In a keynote address, Dr Chan said the tobacco industry is engaged in an all- out effort to subvert tobacco control laws: “Tactics aimed at undermining anti-tobacco campaigns, and subverting the WHO FCTC were no longer covert or cloaked by an image of corporate social responsibility.
They are out in the open and they are extremely aggressive. We can, and must, stop this industry’s massive contribution to sickness and death.”
Also speaking at a workshop for journalists, Mr. Bode Oluwafemi of the Environmental Rights Action/Friends of the Earth Nigeria (ERA/FoEN), said as the tobacco control measures gathers momentum, the industry has escalated efforts at undermining control legislations.
Oluwafemi said that since the west had imposed heavy taxes on tobacco aimed at reducing consumption, the tobacco multinationals have turned their searchlight on African countries with aggressive marketing to recruit smokers.
He urged African countries especially, Nigeria, not to sign off the future of their youths by refusing to pass tobacco control legislations that would have substantially reduced the number of people likely to pick the habit.

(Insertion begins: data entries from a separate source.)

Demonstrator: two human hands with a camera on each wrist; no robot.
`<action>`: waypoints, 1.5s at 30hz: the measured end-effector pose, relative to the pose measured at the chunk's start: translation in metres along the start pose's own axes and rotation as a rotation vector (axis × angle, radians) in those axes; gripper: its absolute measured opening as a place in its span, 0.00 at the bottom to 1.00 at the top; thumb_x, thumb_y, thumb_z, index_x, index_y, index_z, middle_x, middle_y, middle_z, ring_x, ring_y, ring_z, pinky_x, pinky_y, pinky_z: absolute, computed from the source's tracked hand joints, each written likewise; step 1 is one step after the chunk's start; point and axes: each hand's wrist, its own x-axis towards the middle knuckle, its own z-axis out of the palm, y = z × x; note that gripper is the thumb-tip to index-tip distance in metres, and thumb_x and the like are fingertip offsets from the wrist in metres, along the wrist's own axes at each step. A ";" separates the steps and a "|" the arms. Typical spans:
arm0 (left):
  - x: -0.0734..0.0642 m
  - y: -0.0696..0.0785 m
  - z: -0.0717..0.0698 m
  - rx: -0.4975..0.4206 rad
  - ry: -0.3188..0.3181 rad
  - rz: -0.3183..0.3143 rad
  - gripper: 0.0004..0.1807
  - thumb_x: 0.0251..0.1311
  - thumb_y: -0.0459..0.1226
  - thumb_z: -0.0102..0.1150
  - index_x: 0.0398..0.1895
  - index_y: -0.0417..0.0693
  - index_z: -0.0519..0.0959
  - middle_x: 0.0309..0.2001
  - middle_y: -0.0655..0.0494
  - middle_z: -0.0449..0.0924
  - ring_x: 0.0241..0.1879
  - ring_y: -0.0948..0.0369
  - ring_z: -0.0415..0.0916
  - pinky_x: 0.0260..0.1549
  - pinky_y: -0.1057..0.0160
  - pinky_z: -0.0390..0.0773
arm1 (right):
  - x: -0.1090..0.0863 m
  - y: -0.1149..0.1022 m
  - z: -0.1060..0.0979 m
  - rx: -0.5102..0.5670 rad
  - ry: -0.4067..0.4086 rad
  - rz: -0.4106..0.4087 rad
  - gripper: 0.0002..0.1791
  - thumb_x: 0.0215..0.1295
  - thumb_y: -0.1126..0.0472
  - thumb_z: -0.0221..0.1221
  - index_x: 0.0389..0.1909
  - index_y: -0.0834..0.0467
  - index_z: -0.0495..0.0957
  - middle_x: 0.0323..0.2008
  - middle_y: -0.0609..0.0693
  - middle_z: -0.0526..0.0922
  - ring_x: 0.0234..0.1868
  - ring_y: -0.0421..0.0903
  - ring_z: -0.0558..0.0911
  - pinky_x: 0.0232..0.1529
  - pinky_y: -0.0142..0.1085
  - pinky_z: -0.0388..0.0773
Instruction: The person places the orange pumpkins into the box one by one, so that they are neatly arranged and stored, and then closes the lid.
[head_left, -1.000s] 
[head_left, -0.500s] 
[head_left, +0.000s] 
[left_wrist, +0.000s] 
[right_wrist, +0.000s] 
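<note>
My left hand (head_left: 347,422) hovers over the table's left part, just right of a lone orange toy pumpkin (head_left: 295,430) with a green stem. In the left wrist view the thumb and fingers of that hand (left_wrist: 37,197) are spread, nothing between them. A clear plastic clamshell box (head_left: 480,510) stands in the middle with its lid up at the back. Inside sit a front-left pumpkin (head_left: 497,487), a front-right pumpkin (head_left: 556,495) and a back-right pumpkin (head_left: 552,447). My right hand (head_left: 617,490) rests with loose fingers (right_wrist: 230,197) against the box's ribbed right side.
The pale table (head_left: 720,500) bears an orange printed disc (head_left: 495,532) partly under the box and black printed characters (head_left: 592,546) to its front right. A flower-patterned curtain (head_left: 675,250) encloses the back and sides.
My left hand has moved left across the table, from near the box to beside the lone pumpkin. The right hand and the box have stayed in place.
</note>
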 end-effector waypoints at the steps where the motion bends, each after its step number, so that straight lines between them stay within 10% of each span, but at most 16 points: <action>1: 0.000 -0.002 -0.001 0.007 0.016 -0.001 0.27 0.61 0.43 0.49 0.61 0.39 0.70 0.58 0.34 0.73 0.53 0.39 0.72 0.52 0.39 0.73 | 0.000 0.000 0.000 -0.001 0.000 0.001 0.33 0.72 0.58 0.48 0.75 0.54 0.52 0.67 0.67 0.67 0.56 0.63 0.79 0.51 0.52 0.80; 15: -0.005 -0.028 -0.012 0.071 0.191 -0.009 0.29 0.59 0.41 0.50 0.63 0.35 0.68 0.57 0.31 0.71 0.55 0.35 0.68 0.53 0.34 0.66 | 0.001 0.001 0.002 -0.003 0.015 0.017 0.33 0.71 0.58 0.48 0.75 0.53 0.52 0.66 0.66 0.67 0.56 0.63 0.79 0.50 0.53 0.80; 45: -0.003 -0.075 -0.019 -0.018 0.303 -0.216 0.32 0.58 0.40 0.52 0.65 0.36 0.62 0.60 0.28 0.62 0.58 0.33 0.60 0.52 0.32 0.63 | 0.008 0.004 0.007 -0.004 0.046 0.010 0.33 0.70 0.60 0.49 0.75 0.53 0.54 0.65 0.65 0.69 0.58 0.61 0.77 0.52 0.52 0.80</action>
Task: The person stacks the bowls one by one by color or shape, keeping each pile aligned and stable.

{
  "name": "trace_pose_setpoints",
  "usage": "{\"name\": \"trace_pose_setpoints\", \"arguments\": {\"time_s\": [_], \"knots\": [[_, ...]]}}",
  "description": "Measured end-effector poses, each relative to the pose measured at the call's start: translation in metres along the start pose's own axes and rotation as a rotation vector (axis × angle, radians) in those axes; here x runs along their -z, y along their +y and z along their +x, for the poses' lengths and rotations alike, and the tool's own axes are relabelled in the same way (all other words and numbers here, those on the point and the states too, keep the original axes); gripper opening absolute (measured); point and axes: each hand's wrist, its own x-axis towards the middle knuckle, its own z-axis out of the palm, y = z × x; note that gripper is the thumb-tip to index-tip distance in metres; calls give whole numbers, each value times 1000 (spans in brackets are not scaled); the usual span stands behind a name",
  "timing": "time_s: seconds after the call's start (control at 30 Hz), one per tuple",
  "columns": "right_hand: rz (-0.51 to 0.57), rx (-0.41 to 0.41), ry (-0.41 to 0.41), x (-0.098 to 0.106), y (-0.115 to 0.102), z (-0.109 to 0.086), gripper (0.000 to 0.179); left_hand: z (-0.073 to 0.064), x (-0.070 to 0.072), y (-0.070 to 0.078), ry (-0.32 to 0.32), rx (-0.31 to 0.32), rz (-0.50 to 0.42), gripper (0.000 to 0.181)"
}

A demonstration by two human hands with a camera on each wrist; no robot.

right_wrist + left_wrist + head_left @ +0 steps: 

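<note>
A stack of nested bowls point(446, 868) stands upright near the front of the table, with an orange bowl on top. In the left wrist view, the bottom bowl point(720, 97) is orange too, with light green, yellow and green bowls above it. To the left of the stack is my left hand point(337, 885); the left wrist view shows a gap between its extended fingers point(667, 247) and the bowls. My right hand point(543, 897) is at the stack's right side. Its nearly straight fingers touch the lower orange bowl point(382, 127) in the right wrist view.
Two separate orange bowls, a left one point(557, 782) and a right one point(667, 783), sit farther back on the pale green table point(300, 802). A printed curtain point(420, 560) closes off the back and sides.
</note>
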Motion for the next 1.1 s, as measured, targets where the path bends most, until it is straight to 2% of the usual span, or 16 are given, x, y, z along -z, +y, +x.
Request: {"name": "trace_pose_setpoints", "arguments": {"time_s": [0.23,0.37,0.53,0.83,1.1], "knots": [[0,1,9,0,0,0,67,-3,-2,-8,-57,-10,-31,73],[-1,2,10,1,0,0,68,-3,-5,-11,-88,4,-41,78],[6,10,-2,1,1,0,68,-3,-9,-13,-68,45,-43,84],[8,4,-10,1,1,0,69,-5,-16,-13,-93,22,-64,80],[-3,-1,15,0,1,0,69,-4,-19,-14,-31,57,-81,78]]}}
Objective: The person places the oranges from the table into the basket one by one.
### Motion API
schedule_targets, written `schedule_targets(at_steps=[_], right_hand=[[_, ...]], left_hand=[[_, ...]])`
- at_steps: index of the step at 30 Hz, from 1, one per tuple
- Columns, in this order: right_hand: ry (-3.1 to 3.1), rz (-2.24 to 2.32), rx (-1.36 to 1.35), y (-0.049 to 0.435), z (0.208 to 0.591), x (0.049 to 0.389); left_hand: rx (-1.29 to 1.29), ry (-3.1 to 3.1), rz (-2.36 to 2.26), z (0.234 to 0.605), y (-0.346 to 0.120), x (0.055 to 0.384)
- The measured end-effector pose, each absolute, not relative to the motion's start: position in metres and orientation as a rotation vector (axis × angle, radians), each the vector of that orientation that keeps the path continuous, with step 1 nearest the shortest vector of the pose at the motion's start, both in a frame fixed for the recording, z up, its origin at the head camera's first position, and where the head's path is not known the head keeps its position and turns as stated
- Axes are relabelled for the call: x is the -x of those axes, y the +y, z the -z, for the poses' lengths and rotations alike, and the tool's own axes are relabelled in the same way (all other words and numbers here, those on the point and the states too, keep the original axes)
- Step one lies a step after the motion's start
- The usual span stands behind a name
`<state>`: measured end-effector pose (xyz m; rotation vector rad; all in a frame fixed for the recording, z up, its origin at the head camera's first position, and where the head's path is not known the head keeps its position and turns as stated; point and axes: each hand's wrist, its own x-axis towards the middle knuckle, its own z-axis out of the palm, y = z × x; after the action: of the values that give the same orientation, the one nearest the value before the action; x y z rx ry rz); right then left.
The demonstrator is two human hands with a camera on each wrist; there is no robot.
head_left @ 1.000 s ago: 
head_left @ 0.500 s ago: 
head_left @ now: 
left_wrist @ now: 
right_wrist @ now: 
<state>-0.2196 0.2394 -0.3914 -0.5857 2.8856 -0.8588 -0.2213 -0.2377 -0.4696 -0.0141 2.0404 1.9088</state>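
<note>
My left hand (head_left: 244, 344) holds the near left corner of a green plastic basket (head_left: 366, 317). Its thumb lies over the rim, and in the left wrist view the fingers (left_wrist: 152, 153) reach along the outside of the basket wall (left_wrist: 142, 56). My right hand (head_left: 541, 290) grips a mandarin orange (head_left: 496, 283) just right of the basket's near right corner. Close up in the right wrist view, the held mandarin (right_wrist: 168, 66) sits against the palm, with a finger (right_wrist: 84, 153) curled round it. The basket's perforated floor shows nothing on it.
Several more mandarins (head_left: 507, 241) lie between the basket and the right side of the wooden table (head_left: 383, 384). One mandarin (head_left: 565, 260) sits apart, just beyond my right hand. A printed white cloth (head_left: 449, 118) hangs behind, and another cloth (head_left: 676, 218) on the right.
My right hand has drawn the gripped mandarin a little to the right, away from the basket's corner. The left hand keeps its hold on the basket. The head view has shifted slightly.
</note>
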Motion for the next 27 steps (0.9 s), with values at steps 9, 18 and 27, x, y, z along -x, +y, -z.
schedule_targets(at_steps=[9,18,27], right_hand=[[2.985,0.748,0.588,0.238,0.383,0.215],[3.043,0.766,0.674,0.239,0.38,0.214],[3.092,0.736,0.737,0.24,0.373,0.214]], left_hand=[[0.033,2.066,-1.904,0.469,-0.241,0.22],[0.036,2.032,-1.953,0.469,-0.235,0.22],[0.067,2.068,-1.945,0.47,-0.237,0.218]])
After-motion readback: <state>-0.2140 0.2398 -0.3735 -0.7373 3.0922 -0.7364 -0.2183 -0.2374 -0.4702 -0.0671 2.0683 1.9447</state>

He said the danger of tobacco is that passive smokers (second-hand) are as affected by the dangers of the epidemic as well as the smokers themselves.
WCTOH is one of the world's most prestigious platforms on tobacco control, where the best and most dedicated experts and leaders congregate for debate, exchange of perspectives and overall pursuit of greater solidarity against tobacco use.
The overall objectives of WCTOH according to the organisers are to: provide a platform to build countries’ capacity in tobacco control through the sharing of best practices, experiences, knowledge and research; Strengthen the next generation of tobacco control advocates through a youth pre-conference and the participation of youth delegates at the main conference and renew the commitment to fight the global tobacco epidemic through the conference declaration.